WHAT YOU WILL DO
Filter the data for lines with the word "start" and copy those lines.

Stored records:
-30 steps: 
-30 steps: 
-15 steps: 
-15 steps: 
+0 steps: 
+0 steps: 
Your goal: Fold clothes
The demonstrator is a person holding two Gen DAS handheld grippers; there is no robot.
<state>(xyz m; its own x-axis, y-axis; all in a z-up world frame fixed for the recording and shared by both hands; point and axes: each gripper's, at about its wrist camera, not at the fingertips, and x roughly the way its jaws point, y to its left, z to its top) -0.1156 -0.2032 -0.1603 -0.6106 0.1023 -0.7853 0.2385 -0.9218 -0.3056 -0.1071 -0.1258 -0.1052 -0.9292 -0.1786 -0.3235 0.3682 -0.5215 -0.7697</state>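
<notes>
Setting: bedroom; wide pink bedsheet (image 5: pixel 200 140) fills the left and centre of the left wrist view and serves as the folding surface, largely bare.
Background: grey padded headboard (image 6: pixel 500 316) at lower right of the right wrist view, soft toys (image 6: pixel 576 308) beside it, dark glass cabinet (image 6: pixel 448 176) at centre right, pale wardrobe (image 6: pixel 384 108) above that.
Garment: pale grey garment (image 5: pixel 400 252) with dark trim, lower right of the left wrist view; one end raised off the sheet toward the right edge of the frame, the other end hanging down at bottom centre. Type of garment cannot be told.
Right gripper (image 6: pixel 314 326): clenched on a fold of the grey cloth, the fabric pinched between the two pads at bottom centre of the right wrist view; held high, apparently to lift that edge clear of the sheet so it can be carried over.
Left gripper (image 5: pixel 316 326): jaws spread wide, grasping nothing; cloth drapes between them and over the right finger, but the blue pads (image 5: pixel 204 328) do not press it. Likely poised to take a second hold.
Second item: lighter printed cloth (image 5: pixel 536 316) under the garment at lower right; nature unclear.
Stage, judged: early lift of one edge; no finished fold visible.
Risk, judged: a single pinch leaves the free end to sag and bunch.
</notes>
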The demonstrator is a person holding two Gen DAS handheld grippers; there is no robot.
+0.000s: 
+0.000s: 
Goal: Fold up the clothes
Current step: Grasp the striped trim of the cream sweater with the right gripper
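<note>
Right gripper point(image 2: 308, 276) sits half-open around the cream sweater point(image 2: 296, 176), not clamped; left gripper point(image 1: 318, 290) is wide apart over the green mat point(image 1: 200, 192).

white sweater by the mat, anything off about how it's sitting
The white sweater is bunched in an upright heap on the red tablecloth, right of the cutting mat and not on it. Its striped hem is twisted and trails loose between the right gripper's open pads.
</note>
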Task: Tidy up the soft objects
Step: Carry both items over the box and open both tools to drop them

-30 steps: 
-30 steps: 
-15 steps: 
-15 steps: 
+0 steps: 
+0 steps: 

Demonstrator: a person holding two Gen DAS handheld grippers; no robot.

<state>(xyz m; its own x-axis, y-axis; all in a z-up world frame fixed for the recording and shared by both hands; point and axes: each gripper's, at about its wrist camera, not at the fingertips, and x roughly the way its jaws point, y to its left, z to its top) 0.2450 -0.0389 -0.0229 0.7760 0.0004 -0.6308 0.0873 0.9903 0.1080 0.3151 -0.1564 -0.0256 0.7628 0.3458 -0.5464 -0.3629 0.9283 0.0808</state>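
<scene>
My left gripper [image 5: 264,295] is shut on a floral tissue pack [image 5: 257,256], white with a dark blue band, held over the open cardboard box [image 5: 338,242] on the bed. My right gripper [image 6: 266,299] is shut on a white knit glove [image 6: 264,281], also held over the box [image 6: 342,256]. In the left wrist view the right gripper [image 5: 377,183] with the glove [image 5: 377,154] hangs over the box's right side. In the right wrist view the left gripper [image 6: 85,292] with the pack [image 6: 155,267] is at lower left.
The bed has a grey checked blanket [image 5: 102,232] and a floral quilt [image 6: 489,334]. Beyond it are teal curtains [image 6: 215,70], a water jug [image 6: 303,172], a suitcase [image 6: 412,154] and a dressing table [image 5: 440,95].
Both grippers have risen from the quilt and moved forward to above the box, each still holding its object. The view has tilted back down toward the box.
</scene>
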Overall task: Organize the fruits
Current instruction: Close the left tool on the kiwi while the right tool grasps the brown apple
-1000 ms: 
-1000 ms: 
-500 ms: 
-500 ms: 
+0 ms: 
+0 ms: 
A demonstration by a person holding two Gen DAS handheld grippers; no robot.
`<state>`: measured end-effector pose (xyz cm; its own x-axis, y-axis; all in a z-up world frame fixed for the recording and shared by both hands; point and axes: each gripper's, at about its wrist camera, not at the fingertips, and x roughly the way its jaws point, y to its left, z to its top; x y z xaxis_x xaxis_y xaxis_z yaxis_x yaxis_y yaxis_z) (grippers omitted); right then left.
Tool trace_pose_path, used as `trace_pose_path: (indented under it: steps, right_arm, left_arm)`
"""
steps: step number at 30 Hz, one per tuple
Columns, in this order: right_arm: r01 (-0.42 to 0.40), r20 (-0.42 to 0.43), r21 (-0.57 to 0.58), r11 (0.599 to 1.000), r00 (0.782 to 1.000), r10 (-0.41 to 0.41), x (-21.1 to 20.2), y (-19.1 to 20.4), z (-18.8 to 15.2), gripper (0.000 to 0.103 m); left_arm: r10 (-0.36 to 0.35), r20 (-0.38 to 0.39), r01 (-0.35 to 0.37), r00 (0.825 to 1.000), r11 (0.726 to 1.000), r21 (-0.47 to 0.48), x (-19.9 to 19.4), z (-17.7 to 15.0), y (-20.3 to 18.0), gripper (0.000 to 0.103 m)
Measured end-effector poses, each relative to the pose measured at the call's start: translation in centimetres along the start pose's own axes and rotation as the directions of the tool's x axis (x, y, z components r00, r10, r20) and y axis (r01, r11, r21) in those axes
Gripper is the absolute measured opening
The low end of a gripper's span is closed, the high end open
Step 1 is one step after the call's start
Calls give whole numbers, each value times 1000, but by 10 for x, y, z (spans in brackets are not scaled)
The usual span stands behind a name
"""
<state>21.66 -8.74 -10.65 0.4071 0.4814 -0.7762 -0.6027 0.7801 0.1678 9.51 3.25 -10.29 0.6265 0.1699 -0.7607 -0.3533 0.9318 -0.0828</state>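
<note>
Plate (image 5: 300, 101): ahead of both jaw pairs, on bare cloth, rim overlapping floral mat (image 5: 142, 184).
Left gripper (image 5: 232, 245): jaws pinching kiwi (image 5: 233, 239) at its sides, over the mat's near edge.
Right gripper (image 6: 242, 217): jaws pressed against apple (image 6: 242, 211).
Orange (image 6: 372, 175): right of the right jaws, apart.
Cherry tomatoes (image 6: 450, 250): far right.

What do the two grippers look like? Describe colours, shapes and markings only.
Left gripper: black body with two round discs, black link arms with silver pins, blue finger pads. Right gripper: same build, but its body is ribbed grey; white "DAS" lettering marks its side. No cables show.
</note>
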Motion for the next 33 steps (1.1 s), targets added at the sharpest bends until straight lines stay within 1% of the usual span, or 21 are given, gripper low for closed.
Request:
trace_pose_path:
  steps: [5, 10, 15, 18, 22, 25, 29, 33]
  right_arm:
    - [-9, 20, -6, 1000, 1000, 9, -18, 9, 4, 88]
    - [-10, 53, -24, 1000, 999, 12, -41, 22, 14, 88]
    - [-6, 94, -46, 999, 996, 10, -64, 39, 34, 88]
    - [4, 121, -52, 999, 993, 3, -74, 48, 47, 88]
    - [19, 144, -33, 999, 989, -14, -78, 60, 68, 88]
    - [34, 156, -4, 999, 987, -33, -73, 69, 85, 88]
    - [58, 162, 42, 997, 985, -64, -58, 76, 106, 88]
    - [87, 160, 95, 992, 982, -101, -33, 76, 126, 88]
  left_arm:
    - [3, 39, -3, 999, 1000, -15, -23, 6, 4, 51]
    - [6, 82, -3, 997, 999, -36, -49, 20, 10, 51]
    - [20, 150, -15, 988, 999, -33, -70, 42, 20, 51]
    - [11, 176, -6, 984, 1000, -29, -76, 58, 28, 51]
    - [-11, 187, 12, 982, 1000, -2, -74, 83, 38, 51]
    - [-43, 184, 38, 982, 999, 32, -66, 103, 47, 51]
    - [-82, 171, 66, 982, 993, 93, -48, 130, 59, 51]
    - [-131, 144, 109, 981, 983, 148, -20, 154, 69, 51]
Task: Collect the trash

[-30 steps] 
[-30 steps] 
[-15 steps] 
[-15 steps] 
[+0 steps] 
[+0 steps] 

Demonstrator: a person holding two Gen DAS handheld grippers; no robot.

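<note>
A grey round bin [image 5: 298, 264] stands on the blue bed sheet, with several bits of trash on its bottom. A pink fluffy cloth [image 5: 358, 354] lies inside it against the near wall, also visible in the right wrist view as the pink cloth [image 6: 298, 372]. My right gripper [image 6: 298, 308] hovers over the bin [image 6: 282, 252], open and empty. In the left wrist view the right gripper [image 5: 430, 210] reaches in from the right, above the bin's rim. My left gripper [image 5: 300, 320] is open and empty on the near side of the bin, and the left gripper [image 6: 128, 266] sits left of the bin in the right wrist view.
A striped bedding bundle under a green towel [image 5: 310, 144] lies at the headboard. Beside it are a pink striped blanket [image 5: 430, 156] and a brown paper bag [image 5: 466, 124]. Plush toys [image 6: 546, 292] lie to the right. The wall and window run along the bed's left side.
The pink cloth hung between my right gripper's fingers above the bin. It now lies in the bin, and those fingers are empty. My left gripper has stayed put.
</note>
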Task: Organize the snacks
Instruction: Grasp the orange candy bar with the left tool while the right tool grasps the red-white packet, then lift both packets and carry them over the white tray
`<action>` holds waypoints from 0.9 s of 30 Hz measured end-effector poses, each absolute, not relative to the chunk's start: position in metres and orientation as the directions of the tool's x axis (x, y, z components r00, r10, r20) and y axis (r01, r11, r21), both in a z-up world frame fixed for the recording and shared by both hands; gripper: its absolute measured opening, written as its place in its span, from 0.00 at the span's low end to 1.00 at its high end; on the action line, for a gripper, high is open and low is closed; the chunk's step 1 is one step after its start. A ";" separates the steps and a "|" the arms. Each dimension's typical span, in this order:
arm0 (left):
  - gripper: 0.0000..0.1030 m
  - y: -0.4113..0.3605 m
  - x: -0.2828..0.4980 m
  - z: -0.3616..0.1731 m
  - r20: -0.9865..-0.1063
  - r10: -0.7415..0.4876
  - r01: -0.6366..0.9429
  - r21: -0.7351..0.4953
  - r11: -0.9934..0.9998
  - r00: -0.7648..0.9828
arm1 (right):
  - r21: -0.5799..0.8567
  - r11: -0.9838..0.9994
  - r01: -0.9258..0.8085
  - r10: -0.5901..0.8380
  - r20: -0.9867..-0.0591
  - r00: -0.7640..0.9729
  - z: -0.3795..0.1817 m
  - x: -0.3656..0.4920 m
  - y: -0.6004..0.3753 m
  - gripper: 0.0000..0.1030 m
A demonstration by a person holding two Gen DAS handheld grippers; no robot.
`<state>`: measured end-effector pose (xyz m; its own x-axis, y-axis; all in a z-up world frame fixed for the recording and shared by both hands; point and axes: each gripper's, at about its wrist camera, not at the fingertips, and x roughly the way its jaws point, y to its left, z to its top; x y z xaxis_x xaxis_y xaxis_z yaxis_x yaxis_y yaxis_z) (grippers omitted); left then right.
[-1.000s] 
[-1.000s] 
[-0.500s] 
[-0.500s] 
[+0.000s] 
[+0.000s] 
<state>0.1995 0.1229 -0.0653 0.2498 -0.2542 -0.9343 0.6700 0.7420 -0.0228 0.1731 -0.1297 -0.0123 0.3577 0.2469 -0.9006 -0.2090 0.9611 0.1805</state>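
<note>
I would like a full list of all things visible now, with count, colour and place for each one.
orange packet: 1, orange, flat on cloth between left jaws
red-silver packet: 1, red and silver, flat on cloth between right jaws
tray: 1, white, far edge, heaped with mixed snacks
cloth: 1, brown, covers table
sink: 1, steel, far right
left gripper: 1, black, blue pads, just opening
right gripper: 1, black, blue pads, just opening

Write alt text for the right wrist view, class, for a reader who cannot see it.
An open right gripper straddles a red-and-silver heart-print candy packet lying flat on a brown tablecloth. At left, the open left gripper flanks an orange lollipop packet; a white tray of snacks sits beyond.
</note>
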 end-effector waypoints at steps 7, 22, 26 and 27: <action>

RESPONSE FOR THIS EXERCISE
Measured end-effector poses, each relative to the pose measured at the call's start: translation in centimetres along the start pose's own axes and rotation as the directions of the tool's x axis (x, y, z components r00, r10, r20) and y axis (r01, r11, r21) in those axes
Step 1 is one step after the call's start
`<action>` holds waypoints from 0.9 s of 30 Hz measured end-effector poses, each absolute, not relative to the chunk's start: position in metres and orientation as the directions of the tool's x axis (x, y, z components r00, r10, r20) and y axis (r01, r11, r21), both in a z-up world frame fixed for the recording and shared by both hands; gripper: its absolute measured opening, written as its place in its span, from 0.00 at the span's low end to 1.00 at its high end; on the action line, for a gripper, high is open and low is closed; the chunk's step 1 is one step after its start. A ";" separates the steps and a "|" the arms. Each dimension's typical span, in this order:

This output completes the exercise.